La expresión seria y ocupada no eclipsaba el esbozo de una sonrisa sincera, de esas que suelen acompañarse de un alma afable y sensible.
La muchacha se esforzó en no parecer afectada cuando le indiqué el nombre del libro que buscaba, aunque le delató cierto azoramiento cuando su mirada encontró la mía. Se refugió en el teclado del ordenador, escribiendo con más rapidez que acierto, a juzgar por las veces en que tuvo que recurrir a la tecla “borrar”.
Mientras sus ojos iban y venían entre la pantalla y mi rostro, yo me distraía intentando descifrar las emociones que debían estar invadiendo su mente en ese instante.
–La biografía no autorizada, la versión de Berger, ¿verdad? –me preguntó casi de forma retórica, como quien busca una segunda opinión médica sobre el cáncer que sabe que tiene.
Asentí.
No me pasaron desapercibidas las pequeñas señales de nerviosismo, la ligera rubefacción de sus mejillas, ni los gestos involuntarios de recolocarse el chaleco verde, al menos dos tallas demasiado grande y del que pendía una chapa con su nombre de pila. El mismo nombre de mi esposa.
Finalmente me comentó que debía de quedar un ejemplar en el almacén y, tras indicarme de manera formal y educada que esperara allí, salió en estampida de detrás del mostrador, me atrevería a decir que sintiendo alivio de escapar momentáneamente de mi presencia.
Volvió en apenas un par de minutos. Llevaba un libro en la mano como quien lleva uranio enriquecido. En su rostro se podía leer una expresión paradójica: por una parte, de cierta satisfacción por el trabajo realizado, por la otra, la de una sutil pena que me fue imposible descifrar en ese momento.
Lo depositó de forma solemne sobre la mesa mientras buscaba encontrarse de nuevo con mi mirada, que mantuvo. Esta vez percibí el alivio de quien, por fin, había tomado una decisión e iba a apostar fuerte. No me resultó difícil saber lo que venía a continuación.
–¿Puedo hacerle una pregunta? –verbalizó al fin.
Estuve a punto de dar una respuesta evasiva automatizada a lo largo de los años y entrenada en escenarios similares ante personas de toda índole. Pero ocurrió que las palabras no quisieron salir y me quedé pausado en un eterno segundo de silencio incómodo para ambos.
Traicionando a mi yo soberbio e inaccesible de los últimos cuarenta años accedí. Lo quise atribuir a que la edad me está ablandando. Intenté achacarlo a que estar fuera de mi ciudad me desorienta en cierta manera. Pero la realidad es que supe en todo momento que fue su nombre lo que me desarmó.
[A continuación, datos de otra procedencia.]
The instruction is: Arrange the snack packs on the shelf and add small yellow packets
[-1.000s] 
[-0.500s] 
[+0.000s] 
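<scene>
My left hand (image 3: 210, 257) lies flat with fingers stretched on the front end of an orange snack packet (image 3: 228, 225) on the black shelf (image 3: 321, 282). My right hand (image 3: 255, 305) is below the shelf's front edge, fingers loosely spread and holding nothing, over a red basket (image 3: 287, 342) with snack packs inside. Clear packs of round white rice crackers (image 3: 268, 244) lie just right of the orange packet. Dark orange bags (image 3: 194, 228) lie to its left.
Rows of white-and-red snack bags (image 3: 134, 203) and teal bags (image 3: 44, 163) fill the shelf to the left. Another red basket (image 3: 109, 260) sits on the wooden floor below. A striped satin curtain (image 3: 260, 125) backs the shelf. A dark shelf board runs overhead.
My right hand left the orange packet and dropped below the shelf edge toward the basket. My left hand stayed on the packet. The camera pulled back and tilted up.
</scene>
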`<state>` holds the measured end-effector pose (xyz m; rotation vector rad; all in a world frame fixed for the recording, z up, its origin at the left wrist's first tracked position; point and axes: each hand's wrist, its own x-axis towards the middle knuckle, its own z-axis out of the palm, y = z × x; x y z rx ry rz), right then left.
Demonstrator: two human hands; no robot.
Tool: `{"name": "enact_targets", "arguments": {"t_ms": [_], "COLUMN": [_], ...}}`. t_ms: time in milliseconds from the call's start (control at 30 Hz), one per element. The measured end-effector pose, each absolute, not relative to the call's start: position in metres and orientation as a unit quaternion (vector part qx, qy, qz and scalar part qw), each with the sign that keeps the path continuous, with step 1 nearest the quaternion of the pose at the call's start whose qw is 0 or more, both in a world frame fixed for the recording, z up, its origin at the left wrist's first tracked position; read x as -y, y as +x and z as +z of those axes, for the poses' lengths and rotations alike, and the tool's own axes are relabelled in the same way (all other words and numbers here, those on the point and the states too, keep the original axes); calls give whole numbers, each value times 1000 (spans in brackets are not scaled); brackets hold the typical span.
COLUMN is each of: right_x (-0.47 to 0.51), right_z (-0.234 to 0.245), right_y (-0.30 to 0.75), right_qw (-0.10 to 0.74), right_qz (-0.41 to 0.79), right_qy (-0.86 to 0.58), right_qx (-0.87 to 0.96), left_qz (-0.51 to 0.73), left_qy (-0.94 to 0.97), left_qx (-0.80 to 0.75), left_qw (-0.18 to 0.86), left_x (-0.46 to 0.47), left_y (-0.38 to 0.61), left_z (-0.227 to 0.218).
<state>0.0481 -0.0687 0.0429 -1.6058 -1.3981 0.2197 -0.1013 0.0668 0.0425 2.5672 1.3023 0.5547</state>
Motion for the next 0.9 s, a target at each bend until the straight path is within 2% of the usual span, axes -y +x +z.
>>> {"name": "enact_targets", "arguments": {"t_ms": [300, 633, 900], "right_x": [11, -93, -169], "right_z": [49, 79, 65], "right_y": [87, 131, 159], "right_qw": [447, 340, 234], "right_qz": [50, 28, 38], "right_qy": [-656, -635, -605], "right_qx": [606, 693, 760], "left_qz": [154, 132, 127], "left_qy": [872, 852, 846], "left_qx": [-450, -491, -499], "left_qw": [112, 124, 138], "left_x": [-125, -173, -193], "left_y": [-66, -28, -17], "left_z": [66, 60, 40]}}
–¿Por qué este libro? –susurró, logrando involuntariamente que se creara un ambiente de confesión entre nosotros.
Tal vez debería haberle contado que cuando viajo, me llevo una copia conmigo y si la olvido, acabo frente a un mostrador como éste intentando comprar la enésima copia del dichoso libro. Podría haberle explicado que la culpable de todo es la maldita demencia de nombre alemán, que excava nuevas trincheras en mi memoria cada día que pasa.
Sin embargo, antes de poder contestarle nada, matizó su pregunta. “La versión de Berger, me refiero. Porque, obviamente, de biografías autorizadas debe tener cajas llenas en su casa. Pero la de Berger es la única no autorizada y es…cómo decirlo…demoledora. Se nota que tiene cuentas pendientes personales. Sinceramente, si aún no la ha leído, no creo que le sea nada agradable. Lo siento mucho pero soy una gran seguidora…”
Lo cierto es que su pregunta me incomodó de forma inesperada. Pese a no ser culpa suya, mi humor cambió, así que le pedí que se cobrara y salí con el libro bajo el brazo.
Anduve hasta la esquina pensando en cuanto había cambiado mi mundo cuando ella murió. Atrapado en mis cavilaciones me alejé caminando sin rumbo por el bulevar, dudando si tal vez debería haber vuelto para dedicarle el libro.